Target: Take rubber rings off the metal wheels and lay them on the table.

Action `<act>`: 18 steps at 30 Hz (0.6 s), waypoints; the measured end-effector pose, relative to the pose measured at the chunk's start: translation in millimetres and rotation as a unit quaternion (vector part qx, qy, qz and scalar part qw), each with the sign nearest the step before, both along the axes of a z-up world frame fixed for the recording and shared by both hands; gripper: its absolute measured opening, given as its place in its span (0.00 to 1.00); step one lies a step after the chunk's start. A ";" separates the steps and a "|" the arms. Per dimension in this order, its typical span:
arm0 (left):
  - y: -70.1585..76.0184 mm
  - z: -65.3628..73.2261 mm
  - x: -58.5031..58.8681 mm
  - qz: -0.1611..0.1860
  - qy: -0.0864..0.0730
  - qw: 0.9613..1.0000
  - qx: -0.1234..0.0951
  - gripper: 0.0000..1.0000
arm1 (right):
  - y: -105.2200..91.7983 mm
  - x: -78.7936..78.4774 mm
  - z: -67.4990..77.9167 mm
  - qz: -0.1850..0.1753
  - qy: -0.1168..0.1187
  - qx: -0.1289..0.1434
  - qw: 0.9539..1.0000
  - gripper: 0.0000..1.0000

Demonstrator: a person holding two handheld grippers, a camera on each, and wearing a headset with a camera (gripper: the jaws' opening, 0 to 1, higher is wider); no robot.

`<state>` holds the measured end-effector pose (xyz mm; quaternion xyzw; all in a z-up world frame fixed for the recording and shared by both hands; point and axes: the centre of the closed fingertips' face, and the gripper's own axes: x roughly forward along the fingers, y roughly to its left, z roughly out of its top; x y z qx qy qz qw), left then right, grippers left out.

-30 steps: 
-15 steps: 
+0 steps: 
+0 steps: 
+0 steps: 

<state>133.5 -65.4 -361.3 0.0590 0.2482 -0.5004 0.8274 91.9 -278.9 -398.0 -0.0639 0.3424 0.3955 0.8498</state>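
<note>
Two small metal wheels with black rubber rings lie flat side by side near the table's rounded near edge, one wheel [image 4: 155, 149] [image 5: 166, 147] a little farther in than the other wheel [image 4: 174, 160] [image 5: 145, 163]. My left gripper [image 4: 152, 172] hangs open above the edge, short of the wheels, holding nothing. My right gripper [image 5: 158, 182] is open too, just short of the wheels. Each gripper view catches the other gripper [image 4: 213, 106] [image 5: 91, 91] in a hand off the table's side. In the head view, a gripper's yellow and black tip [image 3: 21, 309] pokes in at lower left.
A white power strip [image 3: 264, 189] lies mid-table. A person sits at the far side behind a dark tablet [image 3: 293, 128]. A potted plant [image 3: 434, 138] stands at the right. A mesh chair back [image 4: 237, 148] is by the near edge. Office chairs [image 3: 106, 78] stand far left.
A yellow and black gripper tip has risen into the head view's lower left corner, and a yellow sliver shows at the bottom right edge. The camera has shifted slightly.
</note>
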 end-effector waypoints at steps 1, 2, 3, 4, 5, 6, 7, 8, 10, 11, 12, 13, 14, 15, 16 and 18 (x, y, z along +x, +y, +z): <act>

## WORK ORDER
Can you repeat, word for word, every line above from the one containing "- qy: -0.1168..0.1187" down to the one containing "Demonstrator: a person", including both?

## RESPONSE BELOW
  - qy: -0.1168..0.1187
  - qx: -0.1289..0.1434
  - qw: 0.9539..1.0000
  - gripper: 0.0000..1.0000

Demonstrator: a person holding two handheld grippers, a camera on each, and wearing a headset with a camera (gripper: the jaws' opening, 0 to 1, higher is wider); no robot.

No further answer is required.